**WORK TASK**
Quote exactly the lines from the one with "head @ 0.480" to the end of the data, both included; omit the pictures.

*** SUPPLIED MATERIAL Section Begins ***

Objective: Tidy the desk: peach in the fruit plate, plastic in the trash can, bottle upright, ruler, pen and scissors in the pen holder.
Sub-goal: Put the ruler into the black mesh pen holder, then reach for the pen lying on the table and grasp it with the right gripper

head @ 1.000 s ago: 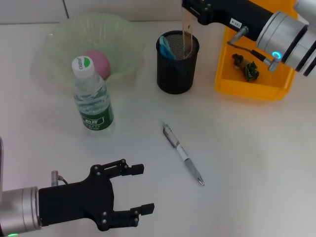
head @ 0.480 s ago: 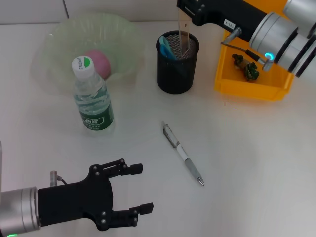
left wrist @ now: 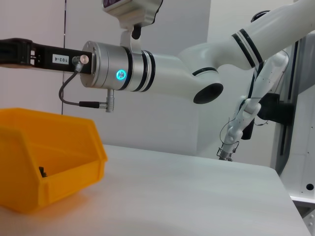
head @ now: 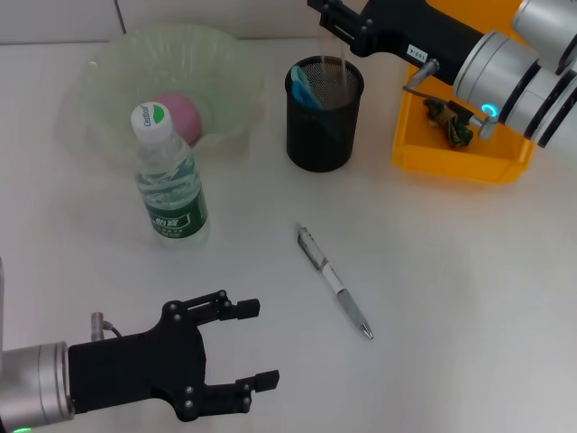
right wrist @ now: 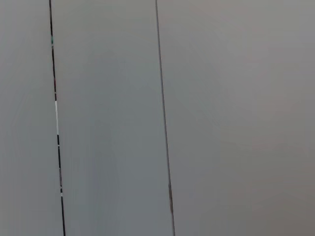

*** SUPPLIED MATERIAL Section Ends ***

**ANSWER**
head @ 0.480 s ago: 
left wrist @ now: 
head @ now: 
right wrist @ now: 

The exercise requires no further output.